RedshiftSQLOperator¶
Overview¶
Use the RedshiftSQLOperator
to execute
statements against an Amazon Redshift cluster.
RedshiftSQLOperator
works together with
RedshiftSQLHook
to establish
connections with Amazon Redshift.
example_redshift.py¶
Purpose¶
This is a basic example dag for using RedshiftSQLOperator
to execute statements against an Amazon Redshift cluster.
Create a table¶
In the following code we are creating a table called "fruit".
setup__task_create_table = RedshiftSQLOperator(
task_id='setup__create_table',
sql="""
CREATE TABLE IF NOT EXISTS fruit (
fruit_id INTEGER,
name VARCHAR NOT NULL,
color VARCHAR NOT NULL
);
""",
)
Insert data into a table¶
In the following code we insert a few sample rows into the "fruit" table.

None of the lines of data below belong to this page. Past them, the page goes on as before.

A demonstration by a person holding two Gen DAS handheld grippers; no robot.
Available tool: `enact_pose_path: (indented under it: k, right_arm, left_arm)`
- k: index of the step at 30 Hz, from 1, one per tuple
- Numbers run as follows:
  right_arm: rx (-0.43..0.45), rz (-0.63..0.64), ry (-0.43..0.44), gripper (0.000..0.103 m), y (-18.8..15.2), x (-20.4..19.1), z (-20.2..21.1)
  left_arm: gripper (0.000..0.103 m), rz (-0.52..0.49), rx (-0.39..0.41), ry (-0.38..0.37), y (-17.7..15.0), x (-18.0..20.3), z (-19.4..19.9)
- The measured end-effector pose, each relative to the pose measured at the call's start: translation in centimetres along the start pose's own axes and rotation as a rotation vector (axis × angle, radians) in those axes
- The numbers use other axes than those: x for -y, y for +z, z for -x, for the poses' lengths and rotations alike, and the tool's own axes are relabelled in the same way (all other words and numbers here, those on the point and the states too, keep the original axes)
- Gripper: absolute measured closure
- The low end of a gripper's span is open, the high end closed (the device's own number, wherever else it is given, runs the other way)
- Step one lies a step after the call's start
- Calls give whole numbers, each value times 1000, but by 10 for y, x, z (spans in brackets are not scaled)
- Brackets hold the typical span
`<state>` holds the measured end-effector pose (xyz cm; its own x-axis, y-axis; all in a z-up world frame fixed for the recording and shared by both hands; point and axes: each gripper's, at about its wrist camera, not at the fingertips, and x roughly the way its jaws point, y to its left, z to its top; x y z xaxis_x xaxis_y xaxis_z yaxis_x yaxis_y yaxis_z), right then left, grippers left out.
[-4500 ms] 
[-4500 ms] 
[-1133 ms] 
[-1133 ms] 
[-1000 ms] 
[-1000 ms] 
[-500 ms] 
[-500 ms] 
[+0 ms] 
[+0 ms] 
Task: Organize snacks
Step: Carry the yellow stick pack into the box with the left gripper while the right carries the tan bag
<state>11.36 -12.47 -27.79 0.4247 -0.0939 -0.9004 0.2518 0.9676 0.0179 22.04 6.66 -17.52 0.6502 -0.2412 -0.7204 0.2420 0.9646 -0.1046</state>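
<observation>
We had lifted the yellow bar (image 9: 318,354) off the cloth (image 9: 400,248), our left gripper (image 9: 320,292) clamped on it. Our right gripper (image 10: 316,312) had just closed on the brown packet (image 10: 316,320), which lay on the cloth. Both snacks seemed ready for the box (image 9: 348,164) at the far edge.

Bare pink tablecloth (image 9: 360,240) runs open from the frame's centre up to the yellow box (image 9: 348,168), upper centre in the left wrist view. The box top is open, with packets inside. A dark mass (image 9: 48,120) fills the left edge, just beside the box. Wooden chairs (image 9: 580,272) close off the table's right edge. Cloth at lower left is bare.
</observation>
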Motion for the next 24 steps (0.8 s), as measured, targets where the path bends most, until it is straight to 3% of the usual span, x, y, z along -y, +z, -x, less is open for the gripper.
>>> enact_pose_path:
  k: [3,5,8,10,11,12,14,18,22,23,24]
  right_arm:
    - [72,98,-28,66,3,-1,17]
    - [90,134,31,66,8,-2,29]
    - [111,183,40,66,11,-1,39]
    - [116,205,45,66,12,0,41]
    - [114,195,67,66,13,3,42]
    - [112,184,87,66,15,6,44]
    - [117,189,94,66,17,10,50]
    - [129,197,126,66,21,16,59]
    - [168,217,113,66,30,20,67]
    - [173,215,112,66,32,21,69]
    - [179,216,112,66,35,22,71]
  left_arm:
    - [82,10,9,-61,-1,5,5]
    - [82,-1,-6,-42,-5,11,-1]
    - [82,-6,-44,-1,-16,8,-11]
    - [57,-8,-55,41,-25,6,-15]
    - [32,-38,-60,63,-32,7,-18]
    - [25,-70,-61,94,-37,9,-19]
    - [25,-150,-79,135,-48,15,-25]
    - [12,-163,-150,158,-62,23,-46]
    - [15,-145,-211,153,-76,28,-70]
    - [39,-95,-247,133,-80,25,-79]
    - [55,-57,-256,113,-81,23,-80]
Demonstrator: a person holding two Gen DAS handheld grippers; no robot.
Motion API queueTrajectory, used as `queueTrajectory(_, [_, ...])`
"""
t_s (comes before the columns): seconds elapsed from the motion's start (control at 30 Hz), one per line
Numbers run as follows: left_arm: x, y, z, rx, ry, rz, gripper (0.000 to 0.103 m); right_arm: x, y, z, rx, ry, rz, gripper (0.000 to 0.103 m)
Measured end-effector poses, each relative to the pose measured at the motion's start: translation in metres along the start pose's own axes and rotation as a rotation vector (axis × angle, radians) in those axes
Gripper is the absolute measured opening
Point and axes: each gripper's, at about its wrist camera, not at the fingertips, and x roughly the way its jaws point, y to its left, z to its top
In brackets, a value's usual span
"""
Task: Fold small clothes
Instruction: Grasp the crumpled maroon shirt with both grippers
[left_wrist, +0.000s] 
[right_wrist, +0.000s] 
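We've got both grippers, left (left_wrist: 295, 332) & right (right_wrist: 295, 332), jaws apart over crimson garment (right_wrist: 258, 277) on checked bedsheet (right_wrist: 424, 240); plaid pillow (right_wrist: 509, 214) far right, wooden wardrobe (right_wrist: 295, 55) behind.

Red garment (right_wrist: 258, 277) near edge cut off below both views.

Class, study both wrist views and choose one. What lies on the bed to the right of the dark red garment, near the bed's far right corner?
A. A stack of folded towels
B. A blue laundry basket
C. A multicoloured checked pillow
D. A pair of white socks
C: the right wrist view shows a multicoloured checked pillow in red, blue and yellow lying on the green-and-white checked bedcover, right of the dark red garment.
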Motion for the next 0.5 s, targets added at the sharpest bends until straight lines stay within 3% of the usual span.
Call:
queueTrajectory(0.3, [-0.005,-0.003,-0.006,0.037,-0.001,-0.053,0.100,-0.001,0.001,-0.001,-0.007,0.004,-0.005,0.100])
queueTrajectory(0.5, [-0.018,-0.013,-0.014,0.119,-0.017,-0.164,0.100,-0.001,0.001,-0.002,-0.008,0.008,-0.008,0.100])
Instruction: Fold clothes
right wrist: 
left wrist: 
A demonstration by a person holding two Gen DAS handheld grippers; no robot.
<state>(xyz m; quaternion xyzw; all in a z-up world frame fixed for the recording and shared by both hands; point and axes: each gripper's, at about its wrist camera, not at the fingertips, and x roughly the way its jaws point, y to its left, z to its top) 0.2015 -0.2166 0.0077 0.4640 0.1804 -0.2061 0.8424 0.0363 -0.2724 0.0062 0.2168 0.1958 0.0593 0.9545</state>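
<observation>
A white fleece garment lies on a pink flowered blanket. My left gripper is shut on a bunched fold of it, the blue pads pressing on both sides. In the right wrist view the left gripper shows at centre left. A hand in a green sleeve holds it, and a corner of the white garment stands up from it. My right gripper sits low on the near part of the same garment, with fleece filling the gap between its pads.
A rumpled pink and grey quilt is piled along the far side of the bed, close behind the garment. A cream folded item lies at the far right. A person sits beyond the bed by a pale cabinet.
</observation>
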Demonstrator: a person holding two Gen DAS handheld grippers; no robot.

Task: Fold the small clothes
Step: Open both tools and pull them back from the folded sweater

task_insert_data = RedshiftSQLOperator(
task_id='task_insert_data',
sql=[
"INSERT INTO fruit VALUES ( 1, 'Banana', 'Yellow');",
"INSERT INTO fruit VALUES ( 2, 'Apple', 'Red');",
"INSERT INTO fruit VALUES ( 3, 'Lemon', 'Yellow');",
"INSERT INTO fruit VALUES ( 4, 'Grape', 'Purple');",
"INSERT INTO fruit VALUES ( 5, 'Pear', 'Green');",
"INSERT INTO fruit VALUES ( 6, 'Strawberry', 'Red');",
],
)
Fetching records from a table¶
Creating a new table, "more_fruit" from the "fruit" table.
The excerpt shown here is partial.